While by now it’s become nearly a prerequisite for jazz musicians and vocalists to have dealt with enormous personal tragedy, as so many of the giants of that era are no longer with us, when you even glance at the shortest of summaries about the life of Ms. Rosemary Clooney: “Girl Singer” as she so dubbed herself in her 1999 autobiography (adding to her original 1977 memoir This for Remembrance), you realize that she overcame many, many more than her fair share.
Right from the start, Clooney survived an immensely difficult childhood of abandonment by both her dress-maker mother, who fled to California with Clooney’s brother to marry a sailor, and her alcoholic father, who took the household money and vanished one evening. Fortunately, Rosemary and her sister Betty first earned their big break and enough money to buy their own school lunches in their darkest hour winning “a spot on Cincinnati’s radio station WLW as singers” in 1945. After working alongside bandleader Tony Pastor for a few years, Betty returned to Cincinnati and later Rosemary ventured off to New York City at the tender age of 21. It was there that she ultimately became a recording artist with Columbia Records, striking her first big hit with the song she loathed, “Come-On-a My House.”

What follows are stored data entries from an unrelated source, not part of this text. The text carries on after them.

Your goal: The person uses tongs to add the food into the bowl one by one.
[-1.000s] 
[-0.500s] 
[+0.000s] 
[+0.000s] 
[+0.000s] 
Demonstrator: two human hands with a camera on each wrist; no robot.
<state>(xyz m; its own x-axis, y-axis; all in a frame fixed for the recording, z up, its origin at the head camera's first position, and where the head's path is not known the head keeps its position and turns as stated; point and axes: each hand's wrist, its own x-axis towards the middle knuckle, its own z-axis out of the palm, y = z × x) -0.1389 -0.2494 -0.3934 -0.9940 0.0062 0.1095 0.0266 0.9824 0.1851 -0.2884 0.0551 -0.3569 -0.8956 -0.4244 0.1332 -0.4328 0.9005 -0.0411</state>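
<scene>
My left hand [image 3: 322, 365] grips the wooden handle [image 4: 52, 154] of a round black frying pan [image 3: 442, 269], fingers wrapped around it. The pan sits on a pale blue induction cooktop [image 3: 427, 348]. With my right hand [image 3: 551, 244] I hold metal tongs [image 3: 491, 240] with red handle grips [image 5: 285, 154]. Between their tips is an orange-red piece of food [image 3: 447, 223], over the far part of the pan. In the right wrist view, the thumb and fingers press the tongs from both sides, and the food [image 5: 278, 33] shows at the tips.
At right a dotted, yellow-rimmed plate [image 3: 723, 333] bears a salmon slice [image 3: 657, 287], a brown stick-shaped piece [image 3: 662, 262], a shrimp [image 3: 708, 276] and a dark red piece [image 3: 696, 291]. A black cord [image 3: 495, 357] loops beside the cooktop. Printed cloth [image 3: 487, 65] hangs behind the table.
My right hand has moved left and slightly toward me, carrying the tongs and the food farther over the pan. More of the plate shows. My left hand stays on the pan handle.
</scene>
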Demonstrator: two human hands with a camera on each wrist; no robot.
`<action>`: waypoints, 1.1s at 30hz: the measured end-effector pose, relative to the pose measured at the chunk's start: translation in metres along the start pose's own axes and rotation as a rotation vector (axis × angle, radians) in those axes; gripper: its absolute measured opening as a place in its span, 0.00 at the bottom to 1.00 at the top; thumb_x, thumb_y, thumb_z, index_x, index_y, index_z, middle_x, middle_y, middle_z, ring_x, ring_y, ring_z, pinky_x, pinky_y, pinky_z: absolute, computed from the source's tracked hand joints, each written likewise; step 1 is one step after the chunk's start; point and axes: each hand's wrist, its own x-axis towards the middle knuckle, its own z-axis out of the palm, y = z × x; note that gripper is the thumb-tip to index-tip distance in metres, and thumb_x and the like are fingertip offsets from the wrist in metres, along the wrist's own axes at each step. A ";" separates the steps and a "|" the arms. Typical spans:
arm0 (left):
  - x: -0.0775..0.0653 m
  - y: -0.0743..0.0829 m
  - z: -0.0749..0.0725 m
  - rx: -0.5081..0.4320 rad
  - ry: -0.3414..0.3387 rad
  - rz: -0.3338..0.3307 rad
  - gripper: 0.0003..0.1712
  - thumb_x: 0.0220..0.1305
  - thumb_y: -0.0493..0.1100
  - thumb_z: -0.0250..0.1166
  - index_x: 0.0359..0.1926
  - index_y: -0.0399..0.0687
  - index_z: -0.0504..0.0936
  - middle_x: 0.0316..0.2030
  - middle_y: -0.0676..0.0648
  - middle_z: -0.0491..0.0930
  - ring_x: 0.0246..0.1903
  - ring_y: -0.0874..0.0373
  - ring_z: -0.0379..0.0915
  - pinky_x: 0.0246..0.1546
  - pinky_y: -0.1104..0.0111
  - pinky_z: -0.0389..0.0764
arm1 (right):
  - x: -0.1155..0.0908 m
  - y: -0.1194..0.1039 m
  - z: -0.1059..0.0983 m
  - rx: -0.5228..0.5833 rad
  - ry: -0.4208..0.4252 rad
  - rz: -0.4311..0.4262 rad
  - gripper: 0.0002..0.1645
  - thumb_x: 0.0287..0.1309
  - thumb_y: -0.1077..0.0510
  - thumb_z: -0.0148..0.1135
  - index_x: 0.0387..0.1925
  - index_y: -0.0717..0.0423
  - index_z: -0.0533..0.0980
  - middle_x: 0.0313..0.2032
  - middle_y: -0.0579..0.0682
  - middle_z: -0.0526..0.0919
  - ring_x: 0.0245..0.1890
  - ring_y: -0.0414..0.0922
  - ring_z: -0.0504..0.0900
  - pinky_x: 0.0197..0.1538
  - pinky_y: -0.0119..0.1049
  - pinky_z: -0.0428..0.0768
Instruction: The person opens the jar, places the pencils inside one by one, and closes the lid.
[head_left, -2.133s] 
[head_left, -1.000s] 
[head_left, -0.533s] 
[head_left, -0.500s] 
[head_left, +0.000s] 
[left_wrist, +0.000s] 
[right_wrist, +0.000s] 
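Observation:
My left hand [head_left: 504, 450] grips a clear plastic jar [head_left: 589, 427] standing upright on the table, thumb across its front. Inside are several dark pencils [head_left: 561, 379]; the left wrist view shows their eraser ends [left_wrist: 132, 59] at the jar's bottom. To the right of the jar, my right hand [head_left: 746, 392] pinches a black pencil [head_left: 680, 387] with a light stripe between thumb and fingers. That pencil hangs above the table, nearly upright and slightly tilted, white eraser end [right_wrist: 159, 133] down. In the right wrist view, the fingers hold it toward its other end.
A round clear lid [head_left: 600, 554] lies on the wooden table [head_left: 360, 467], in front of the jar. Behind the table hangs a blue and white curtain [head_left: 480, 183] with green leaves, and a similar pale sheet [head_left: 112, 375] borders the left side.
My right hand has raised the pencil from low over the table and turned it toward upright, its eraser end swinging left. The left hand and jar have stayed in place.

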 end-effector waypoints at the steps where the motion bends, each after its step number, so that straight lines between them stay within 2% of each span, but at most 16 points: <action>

It was around this same time, in the early 1950s that Rosemary Clooney became a staple on popular “star-studded variety programs” crafted by radio executives to combat “the growing magnetism of television.” In this extraordinary reissue of some of these vintage recordings that were originally made for radio, we hear a Clooney whom Acrobat Music’s press notes reveal had begun “validating her position among the fine jazz-based vocalists in American music.” While she would later become far more famous for her versions of standards and novelty hits in the same vein as “Come-On-a My House,” including “Botch-a-Me” and “Mambo Italiano,” in this wonderfully diverse release of rare performances, we hear some of Rosemary’s earliest professional recordings as she was still finding her vocal style.